* _WHAT THE TASK ASKS_: Nothing but an exact copy of the data should be output.

(Records excerpted from a collection)
# # # #
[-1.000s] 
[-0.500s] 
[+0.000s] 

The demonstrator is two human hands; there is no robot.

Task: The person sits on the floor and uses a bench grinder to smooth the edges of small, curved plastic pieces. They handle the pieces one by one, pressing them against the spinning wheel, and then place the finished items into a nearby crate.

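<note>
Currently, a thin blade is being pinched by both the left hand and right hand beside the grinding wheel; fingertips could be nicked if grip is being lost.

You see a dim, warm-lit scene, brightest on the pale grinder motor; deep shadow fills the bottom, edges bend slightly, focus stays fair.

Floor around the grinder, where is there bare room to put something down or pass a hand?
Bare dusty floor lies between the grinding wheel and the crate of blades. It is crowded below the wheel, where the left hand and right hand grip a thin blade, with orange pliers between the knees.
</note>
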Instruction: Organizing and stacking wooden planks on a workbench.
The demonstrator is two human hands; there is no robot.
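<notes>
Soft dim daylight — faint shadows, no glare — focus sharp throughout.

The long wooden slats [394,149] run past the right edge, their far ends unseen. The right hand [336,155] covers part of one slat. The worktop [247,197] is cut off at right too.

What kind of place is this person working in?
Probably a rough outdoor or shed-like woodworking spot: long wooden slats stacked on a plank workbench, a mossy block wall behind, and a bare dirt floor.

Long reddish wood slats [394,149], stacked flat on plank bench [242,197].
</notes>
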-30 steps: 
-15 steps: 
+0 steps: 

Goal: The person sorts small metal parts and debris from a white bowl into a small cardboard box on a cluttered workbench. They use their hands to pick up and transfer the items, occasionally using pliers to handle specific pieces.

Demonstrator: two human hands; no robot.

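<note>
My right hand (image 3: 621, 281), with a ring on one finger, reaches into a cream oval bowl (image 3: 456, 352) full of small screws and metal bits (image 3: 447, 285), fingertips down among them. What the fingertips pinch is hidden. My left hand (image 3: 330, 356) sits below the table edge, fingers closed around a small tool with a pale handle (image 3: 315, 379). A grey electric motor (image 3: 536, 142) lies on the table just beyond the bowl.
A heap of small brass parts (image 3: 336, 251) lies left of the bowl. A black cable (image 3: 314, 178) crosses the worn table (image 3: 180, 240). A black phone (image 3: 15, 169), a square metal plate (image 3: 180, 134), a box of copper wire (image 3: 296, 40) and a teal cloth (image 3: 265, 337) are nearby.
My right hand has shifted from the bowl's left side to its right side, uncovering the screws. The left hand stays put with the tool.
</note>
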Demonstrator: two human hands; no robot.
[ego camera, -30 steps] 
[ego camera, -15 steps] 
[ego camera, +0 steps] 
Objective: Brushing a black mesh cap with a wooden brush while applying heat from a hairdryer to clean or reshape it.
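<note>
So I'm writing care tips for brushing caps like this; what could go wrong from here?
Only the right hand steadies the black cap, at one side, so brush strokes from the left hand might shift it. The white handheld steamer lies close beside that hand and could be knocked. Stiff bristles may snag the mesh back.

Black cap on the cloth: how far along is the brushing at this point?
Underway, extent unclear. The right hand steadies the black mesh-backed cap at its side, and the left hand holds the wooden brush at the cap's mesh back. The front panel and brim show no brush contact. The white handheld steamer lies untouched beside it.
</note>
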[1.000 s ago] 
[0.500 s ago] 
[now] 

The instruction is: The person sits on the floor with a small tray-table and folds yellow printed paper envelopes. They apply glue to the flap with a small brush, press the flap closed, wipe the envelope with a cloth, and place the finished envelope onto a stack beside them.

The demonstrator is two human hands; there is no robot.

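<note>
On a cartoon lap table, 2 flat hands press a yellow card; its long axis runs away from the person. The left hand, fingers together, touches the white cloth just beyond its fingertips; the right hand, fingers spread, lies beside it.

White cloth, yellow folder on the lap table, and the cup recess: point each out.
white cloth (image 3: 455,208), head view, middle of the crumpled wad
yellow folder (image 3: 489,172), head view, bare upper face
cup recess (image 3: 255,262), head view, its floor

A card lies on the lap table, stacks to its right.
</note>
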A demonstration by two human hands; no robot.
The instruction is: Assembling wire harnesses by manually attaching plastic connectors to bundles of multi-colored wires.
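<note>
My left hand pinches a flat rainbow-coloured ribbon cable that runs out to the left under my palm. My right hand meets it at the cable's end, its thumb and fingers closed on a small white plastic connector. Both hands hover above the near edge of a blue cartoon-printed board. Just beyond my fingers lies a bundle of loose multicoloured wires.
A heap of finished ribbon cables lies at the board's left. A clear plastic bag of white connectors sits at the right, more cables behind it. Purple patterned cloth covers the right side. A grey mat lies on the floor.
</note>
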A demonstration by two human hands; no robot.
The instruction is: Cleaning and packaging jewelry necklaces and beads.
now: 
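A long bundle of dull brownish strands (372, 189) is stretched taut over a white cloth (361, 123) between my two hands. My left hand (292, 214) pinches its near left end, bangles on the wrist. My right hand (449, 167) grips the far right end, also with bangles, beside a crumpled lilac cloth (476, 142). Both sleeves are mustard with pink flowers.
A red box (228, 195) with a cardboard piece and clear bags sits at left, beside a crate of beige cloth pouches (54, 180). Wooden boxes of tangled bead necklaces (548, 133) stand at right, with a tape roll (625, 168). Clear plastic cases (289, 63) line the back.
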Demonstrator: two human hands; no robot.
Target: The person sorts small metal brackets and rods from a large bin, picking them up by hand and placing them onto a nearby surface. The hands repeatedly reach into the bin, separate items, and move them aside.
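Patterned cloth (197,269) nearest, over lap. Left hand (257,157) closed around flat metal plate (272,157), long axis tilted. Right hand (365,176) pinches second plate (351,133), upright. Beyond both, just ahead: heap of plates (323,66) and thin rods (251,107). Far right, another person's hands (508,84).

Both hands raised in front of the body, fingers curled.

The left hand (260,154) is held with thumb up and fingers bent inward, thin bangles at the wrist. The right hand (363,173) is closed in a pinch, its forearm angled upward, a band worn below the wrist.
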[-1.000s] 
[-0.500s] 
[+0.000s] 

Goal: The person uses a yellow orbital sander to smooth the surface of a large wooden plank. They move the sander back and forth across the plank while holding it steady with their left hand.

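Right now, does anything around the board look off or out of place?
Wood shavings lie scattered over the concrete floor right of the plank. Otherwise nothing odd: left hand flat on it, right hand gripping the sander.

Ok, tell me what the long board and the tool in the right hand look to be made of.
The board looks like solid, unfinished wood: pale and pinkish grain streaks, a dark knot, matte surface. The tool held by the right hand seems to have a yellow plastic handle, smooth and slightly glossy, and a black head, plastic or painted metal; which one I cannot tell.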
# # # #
* _RESULT OF THE EXERCISE_:
[-1.000s] 
[-0.500s] 
[+0.000s] 

The demonstrator is two human hands; there is no robot.

Task: The person sits on the floor and uses a bench grinder to smooth the edges of small, curved plastic pieces. They handle the pieces one by one, pressing them against the spinning wheel, and then place the finished items into a nearby crate.

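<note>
Currently, a thin blade is being pinched by both the left hand and right hand beside the grinding wheel; fingertips could be nicked if grip is being lost.

You see a dim, warm-lit scene, brightest on the pale grinder motor; deep shadow fills the bottom, edges bend slightly, focus stays fair.

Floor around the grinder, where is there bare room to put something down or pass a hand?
Bare dusty floor lies between the grinding wheel and the crate of blades. It is crowded below the wheel, where the left hand and right hand grip a thin blade, with orange pliers between the knees.
</note>
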Instruction: Organizing and stacking wooden planks on a workbench.
The demonstrator is two human hands; there is no robot.
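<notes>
Soft dim daylight — faint shadows, no glare — focus sharp throughout.

The long wooden slats [394,149] run past the right edge, their far ends unseen. The right hand [336,155] covers part of one slat. The worktop [247,197] is cut off at right too.

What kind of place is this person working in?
Probably a rough outdoor or shed-like woodworking spot: long wooden slats stacked on a plank workbench, a mossy block wall behind, and a bare dirt floor.

Long reddish wood slats [394,149], stacked flat on plank bench [242,197].
</notes>
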-30 steps: 
-15 steps: 
+0 steps: 

Goal: The person sorts small metal parts and debris from a white bowl into a small cardboard box on a cluttered workbench. They use their hands to pick up and transfer the items, occasionally using pliers to handle specific pieces.

Demonstrator: two human hands; no robot.

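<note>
My right hand (image 3: 621, 281), with a ring on one finger, reaches into a cream oval bowl (image 3: 456, 352) full of small screws and metal bits (image 3: 447, 285), fingertips down among them. What the fingertips pinch is hidden. My left hand (image 3: 330, 356) sits below the table edge, fingers closed around a small tool with a pale handle (image 3: 315, 379). A grey electric motor (image 3: 536, 142) lies on the table just beyond the bowl.
A heap of small brass parts (image 3: 336, 251) lies left of the bowl. A black cable (image 3: 314, 178) crosses the worn table (image 3: 180, 240). A black phone (image 3: 15, 169), a square metal plate (image 3: 180, 134), a box of copper wire (image 3: 296, 40) and a teal cloth (image 3: 265, 337) are nearby.
My right hand has shifted from the bowl's left side to its right side, uncovering the screws. The left hand stays put with the tool.
</note>
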Demonstrator: two human hands; no robot.
[ego camera, -30 steps] 
[ego camera, -15 steps] 
[ego camera, +0 steps] 
Objective: Brushing a black mesh cap with a wooden brush while applying heat from a hairdryer to clean or reshape it.
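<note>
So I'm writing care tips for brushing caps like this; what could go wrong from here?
Only the right hand steadies the black cap, at one side, so brush strokes from the left hand might shift it. The white handheld steamer lies close beside that hand and could be knocked. Stiff bristles may snag the mesh back.

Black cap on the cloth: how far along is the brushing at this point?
Underway, extent unclear. The right hand steadies the black mesh-backed cap at its side, and the left hand holds the wooden brush at the cap's mesh back. The front panel and brim show no brush contact. The white handheld steamer lies untouched beside it.
</note>
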[1.000 s ago] 
[0.500 s ago] 
[now] 

The instruction is: The person sits on the floor with a small tray-table and folds yellow printed paper envelopes. They apply glue to the flap with a small brush, press the flap closed, wipe the envelope with a cloth, and place the finished envelope onto a stack beside them.

The demonstrator is two human hands; there is no robot.

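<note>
On a cartoon lap table, 2 flat hands press a yellow card; its long axis runs away from the person. The left hand, fingers together, touches the white cloth just beyond its fingertips; the right hand, fingers spread, lies beside it.

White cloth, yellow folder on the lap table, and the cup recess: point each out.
white cloth (image 3: 455,208), head view, middle of the crumpled wad
yellow folder (image 3: 489,172), head view, bare upper face
cup recess (image 3: 255,262), head view, its floor

A card lies on the lap table, stacks to its right.
</note>
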A demonstration by two human hands; no robot.
The instruction is: Assembling wire harnesses by manually attaching plastic connectors to bundles of multi-colored wires.
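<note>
My left hand pinches a flat rainbow-coloured ribbon cable that runs out to the left under my palm. My right hand meets it at the cable's end, its thumb and fingers closed on a small white plastic connector. Both hands hover above the near edge of a blue cartoon-printed board. Just beyond my fingers lies a bundle of loose multicoloured wires.
A heap of finished ribbon cables lies at the board's left. A clear plastic bag of white connectors sits at the right, more cables behind it. Purple patterned cloth covers the right side. A grey mat lies on the floor.
</note>
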A demonstration by two human hands; no robot.
The instruction is: Cleaning and packaging jewelry necklaces and beads.
now: 
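A long bundle of dull brownish strands (372, 189) is stretched taut over a white cloth (361, 123) between my two hands. My left hand (292, 214) pinches its near left end, bangles on the wrist. My right hand (449, 167) grips the far right end, also with bangles, beside a crumpled lilac cloth (476, 142). Both sleeves are mustard with pink flowers.
A red box (228, 195) with a cardboard piece and clear bags sits at left, beside a crate of beige cloth pouches (54, 180). Wooden boxes of tangled bead necklaces (548, 133) stand at right, with a tape roll (625, 168). Clear plastic cases (289, 63) line the back.
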Demonstrator: two human hands; no robot.
Target: The person sorts small metal brackets and rods from a large bin, picking them up by hand and placing them onto a nearby surface. The hands repeatedly reach into the bin, separate items, and move them aside.
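Patterned cloth (197,269) nearest, over lap. Left hand (257,157) closed around flat metal plate (272,157), long axis tilted. Right hand (365,176) pinches second plate (351,133), upright. Beyond both, just ahead: heap of plates (323,66) and thin rods (251,107). Far right, another person's hands (508,84).

Both hands raised in front of the body, fingers curled.

The left hand (260,154) is held with thumb up and fingers bent inward, thin bangles at the wrist. The right hand (363,173) is closed in a pinch, its forearm angled upward, a band worn below the wrist.
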[-1.000s] 
[-0.500s] 
[+0.000s] 

Goal: The person uses a yellow orbital sander to smooth the surface of a large wooden plank. They move the sander back and forth across the plank while holding it steady with their left hand.

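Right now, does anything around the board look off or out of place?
Wood shavings lie scattered over the concrete floor right of the plank. Otherwise nothing odd: left hand flat on it, right hand gripping the sander.

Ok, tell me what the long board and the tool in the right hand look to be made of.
The board looks like solid, unfinished wood: pale and pinkish grain streaks, a dark knot, matte surface. The tool held by the right hand seems to have a yellow plastic handle, smooth and slightly glossy, and a black head, plastic or painted metal; which one I cannot tell.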

This answer has now been given in full.